Адам очень любил, когда Матьё говорил по-английски. Забавно, что сам он изо всех сил старался избавиться от иностранного акцента, а вот акцент друга казался очаровательным.
– Есть ли какое-то научное объяснение симптому дежавю? – продолжил Матьё. – Или это все выдумки?

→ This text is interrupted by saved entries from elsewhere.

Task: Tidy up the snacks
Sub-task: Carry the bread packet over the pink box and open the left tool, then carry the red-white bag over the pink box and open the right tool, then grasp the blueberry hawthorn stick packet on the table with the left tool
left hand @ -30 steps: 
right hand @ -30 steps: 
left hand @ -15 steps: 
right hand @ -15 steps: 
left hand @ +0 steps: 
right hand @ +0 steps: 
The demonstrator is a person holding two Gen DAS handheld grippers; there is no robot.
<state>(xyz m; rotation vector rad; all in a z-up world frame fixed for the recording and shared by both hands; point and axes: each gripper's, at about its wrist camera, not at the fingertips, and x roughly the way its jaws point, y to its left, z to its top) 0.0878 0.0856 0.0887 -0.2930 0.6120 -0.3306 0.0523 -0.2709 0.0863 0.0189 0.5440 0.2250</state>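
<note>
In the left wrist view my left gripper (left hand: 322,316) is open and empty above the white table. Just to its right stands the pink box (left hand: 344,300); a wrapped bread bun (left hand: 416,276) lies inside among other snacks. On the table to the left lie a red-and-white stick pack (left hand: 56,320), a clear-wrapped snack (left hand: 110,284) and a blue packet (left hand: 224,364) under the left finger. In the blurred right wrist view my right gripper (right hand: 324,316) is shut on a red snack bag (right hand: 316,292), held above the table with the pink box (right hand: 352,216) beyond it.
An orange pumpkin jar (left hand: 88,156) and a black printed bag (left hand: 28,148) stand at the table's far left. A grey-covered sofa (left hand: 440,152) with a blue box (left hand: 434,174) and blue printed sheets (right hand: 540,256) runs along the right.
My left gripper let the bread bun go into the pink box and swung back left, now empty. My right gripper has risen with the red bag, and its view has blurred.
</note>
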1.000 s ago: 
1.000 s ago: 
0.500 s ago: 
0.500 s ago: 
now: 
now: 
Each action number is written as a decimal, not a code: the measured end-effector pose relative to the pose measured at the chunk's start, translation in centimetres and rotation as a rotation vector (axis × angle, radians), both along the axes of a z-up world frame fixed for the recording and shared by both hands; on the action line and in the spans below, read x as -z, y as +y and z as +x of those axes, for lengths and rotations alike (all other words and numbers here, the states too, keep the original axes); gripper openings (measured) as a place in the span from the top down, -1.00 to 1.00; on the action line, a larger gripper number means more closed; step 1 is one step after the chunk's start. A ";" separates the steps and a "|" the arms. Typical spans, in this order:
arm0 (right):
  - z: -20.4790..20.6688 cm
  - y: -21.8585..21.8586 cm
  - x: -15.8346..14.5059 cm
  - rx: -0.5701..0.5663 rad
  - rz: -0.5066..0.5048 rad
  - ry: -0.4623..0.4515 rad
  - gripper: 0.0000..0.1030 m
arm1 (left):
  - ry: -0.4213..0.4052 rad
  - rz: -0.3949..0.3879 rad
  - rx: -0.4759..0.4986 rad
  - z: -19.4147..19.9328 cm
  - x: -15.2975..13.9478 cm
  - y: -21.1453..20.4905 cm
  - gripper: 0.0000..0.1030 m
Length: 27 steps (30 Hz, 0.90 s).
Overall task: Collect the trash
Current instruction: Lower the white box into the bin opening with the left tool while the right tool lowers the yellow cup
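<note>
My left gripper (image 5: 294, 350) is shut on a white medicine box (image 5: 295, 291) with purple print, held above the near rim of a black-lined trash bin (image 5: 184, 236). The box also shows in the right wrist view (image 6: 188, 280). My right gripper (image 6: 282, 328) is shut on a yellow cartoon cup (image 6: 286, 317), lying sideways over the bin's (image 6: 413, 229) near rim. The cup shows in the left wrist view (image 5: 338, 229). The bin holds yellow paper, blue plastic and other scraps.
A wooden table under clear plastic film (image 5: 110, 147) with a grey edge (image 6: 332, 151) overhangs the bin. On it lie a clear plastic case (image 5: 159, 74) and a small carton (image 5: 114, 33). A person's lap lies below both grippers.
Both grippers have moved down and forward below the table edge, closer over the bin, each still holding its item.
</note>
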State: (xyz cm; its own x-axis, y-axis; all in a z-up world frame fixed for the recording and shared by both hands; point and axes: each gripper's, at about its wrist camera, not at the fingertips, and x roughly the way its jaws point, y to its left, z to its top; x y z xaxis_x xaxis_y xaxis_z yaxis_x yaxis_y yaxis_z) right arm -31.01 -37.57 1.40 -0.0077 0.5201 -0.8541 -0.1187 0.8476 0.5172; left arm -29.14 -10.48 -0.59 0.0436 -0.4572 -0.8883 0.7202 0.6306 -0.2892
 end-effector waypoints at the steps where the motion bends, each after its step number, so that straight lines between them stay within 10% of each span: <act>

– Нет, конечно, никакие не выдумки. Но очень трудно решаемая проблема. Невозможно уложить кого-то в магнитно-резонансную камеру и дожидаться эпизода дежавю. К тому же те, кто занимается проблемой, совершенно не уверены, что тут речь идет об особенностях памяти. Возможно, эти процессы происходят в височной доле и… – Он задумался, подбирая слова попроще. – Своего рода выпадение функции… восприятия времени. Мозг как бы соотносит происходящее с другим временным периодом. Человек перестает понимать, где он… вернее, не где, а когда. В каком времени. Это было или это есть? Ему кажется, что он это видит, а на самом деле не видит, а видел. Когда-то, в прошлой жизни. Обычно эти нарушения кратковременны. Через секунду-другую все восстанавливается.
– То есть к деменции никакого отношения не имеет?
– Ровным счетом никакого. И если никаких других симптомов нет, просто забудь. Совершенно другая нейронная сеть.
– Окей. – Матьё удовлетворенно кивнул. Нанизал на вилку целую стопку ломтиков картошки и с набитым ртом пояснил: – Хорошо, что другая.
– А она живет в Париже?
– В Марселе. Летом поеду на девяностопятилетие.
– А мои все умерли. И со стороны матери, и с отцовской. Я их не помню.
– У меня тоже никого. Только вот эта бабушка. Мамина мать. Мама – ее единственный ребенок, так что можешь себе представить, как она обожает нас с братом.
Адам улыбнулся. Почему-то эти семейные рассказы вызвали у него жгучий и приятный интерес.
– А где твой брат?
– Тоже на юге, в Монпелье. Он занимается спортивным рыболовством.
– Ну да?
– Один из лучших в мире. – Он поднял указательный палец с такой гордостью, что Адаму стало смешно.
– Младший брат?
Матьё кивнул с набитым ртом. Прожевал и добавил:
– Бабушке передам. Знаток сказал – не беспокойся, бабушка. Бывает. Ничего страшного.
– Вот именно, ничего страшного. Иной раз даже забавно. Человеку кажется, что он в прошлом. Или, вернее, смотрит в прошлое из будущего. – Адам запутался и поправился: – Почему из будущего? Из настоящего.
– Ты меня заинтересовал.
– Чем? Исследованиями мозга? С чего бы вдруг такой интерес?
– Ты же никогда не рассказывал.
– А ты никогда не спрашивал.
– Времени нет. Предпочитаю трахаться.